- **PROMPT**:
Write out the listing below without alteration, omitting its pictures.

▶

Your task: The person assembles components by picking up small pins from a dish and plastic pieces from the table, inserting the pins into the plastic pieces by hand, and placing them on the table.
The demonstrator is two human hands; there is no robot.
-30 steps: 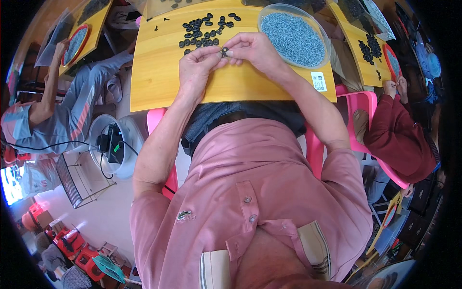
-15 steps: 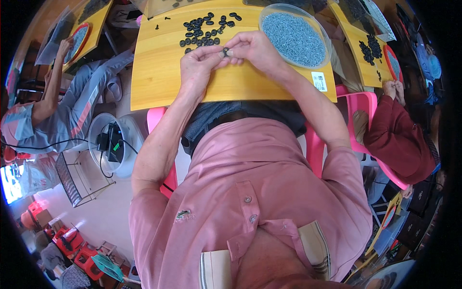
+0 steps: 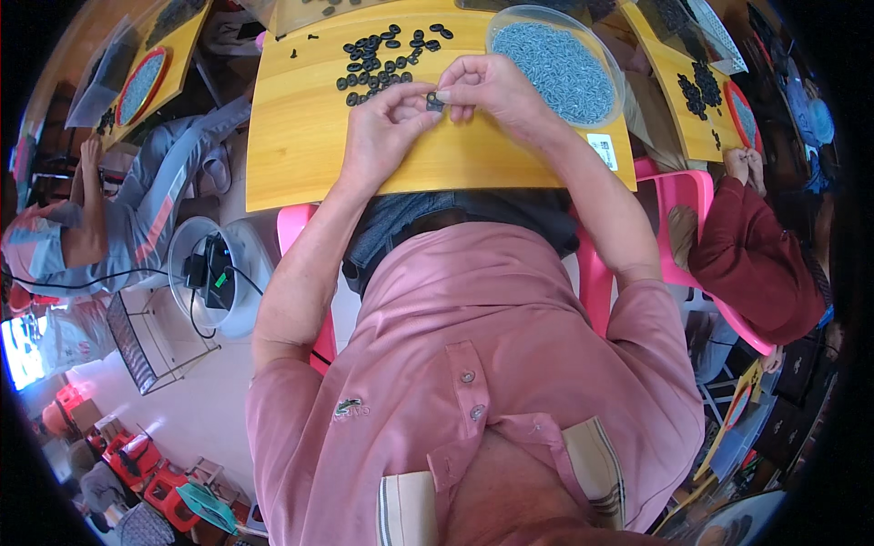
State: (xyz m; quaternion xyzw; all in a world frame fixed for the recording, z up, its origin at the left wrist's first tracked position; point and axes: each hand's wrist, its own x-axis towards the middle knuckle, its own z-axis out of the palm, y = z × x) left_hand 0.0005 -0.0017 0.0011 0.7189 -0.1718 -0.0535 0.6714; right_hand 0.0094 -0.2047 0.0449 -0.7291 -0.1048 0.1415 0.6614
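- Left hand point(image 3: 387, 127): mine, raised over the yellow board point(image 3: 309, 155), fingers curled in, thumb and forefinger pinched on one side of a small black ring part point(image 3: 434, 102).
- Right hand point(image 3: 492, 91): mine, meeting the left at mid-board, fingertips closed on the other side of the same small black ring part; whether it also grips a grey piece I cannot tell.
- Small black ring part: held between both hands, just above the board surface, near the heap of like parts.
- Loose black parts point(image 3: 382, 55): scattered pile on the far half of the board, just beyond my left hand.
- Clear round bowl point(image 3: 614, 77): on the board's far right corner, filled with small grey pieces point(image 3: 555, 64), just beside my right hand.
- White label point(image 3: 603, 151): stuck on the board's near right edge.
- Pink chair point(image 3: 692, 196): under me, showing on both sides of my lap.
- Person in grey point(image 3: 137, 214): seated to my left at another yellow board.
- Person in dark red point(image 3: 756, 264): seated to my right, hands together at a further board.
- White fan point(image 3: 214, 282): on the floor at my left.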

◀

- **ANSWER AREA**:
Your task: The person assembles components by picking up small pins from a dish and plastic pieces from the table, inserting the pins into the plastic pieces by hand, and placing them on the table.
The demonstrator is two human hands; there is no robot.
-30 steps: 
-15 steps: 
+0 steps: 
State: (xyz m; quaternion xyzw; all in a world frame fixed for the recording, z up, its origin at the left wrist's first tracked position; point and axes: each hand's wrist, its own x-axis towards the middle knuckle, its own z-axis out of the palm, y = z × x) left_hand 0.0005 -0.0017 0.0011 0.7189 -0.1718 -0.0535 0.6714; right_hand 0.0094 -0.2047 0.0449 -0.7291 -0.1048 0.1415 0.6614
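- Left hand point(image 3: 387, 127): mine, raised over the yellow board point(image 3: 309, 155), fingers curled in, thumb and forefinger pinched on one side of a small black ring part point(image 3: 434, 102).
- Right hand point(image 3: 492, 91): mine, meeting the left at mid-board, fingertips closed on the other side of the same small black ring part; whether it also grips a grey piece I cannot tell.
- Small black ring part: held between both hands, just above the board surface, near the heap of like parts.
- Loose black parts point(image 3: 382, 55): scattered pile on the far half of the board, just beyond my left hand.
- Clear round bowl point(image 3: 614, 77): on the board's far right corner, filled with small grey pieces point(image 3: 555, 64), just beside my right hand.
- White label point(image 3: 603, 151): stuck on the board's near right edge.
- Pink chair point(image 3: 692, 196): under me, showing on both sides of my lap.
- Person in grey point(image 3: 137, 214): seated to my left at another yellow board.
- Person in dark red point(image 3: 756, 264): seated to my right, hands together at a further board.
- White fan point(image 3: 214, 282): on the floor at my left.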

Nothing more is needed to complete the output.